Material provided:
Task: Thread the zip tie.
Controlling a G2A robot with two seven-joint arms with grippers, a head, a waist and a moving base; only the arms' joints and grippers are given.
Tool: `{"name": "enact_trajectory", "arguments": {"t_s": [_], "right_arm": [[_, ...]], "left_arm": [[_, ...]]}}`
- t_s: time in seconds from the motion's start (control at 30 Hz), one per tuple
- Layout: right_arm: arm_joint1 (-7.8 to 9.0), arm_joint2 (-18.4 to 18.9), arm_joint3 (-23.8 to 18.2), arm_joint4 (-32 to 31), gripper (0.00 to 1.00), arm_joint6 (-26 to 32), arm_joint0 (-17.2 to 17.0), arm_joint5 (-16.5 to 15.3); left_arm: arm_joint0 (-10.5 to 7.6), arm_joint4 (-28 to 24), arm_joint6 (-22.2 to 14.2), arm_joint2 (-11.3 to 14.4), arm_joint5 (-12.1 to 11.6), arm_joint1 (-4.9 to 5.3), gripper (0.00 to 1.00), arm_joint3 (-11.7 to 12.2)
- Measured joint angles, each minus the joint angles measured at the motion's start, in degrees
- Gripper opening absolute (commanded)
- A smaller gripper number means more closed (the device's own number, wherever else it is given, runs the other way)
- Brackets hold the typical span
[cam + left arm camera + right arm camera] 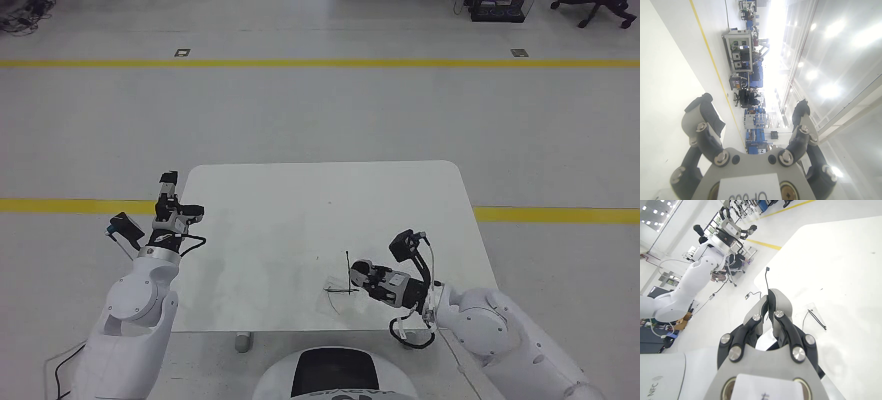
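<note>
Zip tie [766,279] clamped in right pincer [768,303]; spare ties [816,318] on table [829,256] nearby; left pincer [754,100] released.

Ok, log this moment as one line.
right gripper: shut on zip tie, head sticking out | left gripper: open, empty | spare zip ties: on table

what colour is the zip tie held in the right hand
Black zip tie, clearest in the right wrist view.

The counter [300,200] is plain white. The floor [320,110] is pale grey, crossed by yellow stripes [300,63]. The zip tie [766,279] is black, as are the loose ties [816,319] lying on the counter. The right gripper [768,298] and left gripper [754,100] are both silver-grey metal and black.
</note>
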Motion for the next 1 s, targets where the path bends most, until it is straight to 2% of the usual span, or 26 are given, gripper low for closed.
{"name": "enact_trajectory", "arguments": {"t_s": [0.6, 0.77, 1.0], "right_arm": [[-0.11, 0.01, 0.37, 0.98, 0.00, -0.60, 0.16, 0.01], [-0.06, 0.72, 2.80, 8.72, 0.00, 1.37, 2.33, 0.00], [0.38, 2.89, 7.78, 22.88, 0.00, 7.64, 6.01, 0.00]], "left_arm": [[0.00, 0.00, 0.00, 0.00, 0.00, 0.00, 1.00, 0.00], [0.00, 0.00, 0.00, 0.00, 0.00, 0.00, 1.00, 0.00], [0.00, 0.00, 0.00, 0.00, 0.00, 0.00, 1.00, 0.00]]}}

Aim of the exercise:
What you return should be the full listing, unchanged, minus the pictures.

Reply:
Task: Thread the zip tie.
Controlling a G2A robot with two seven-joint arms with grippers, a head, a waist and a moving base; only the arms' joints and grippers are given.
Tool: `{"name": "enact_trajectory", "arguments": {"t_s": [_], "right_arm": [[_, ...]], "left_arm": [[_, ...]]}}`
- t_s: time in seconds from the motion's start (control at 30 Hz), one per tuple
- Layout: right_arm: arm_joint1 (-7.8 to 9.0), arm_joint2 (-18.4 to 18.9), arm_joint3 (-23.8 to 18.2), arm_joint4 (-32 to 31), gripper (0.00 to 1.00), arm_joint6 (-26 to 32), arm_joint0 (-17.2 to 17.0), arm_joint5 (-16.5 to 15.3); left_arm: arm_joint0 (-10.5 to 7.6), arm_joint4 (-28 to 24), arm_joint6 (-22.2 to 14.2), arm_joint2 (-11.3 to 14.4), arm_joint5 (-12.1 to 11.6), arm_joint1 (-4.9 to 5.3), gripper (0.00 to 1.00), arm_joint3 (-11.7 to 12.2)
- Measured joint angles, each minus the joint angles measured at the motion's start, in degrees
- Gripper opening absolute (commanded)
- A smaller gripper number means more closed (the device's own number, wherever else it is given, runs the other way)
- Brackets hold the typical span
[cam + left arm camera + right arm camera] 
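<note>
Zip tie [766,279] clamped in right pincer [768,303]; spare ties [816,318] on table [829,256] nearby; left pincer [754,100] released.

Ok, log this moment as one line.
right gripper: shut on zip tie, head sticking out | left gripper: open, empty | spare zip ties: on table

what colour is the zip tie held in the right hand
Black zip tie, clearest in the right wrist view.

The counter [300,200] is plain white. The floor [320,110] is pale grey, crossed by yellow stripes [300,63]. The zip tie [766,279] is black, as are the loose ties [816,319] lying on the counter. The right gripper [768,298] and left gripper [754,100] are both silver-grey metal and black.
</note>
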Motion for the next 1 s, targets where the path bends most, until it is straight to 2% of the usual span, or 26 are given, gripper low for closed.
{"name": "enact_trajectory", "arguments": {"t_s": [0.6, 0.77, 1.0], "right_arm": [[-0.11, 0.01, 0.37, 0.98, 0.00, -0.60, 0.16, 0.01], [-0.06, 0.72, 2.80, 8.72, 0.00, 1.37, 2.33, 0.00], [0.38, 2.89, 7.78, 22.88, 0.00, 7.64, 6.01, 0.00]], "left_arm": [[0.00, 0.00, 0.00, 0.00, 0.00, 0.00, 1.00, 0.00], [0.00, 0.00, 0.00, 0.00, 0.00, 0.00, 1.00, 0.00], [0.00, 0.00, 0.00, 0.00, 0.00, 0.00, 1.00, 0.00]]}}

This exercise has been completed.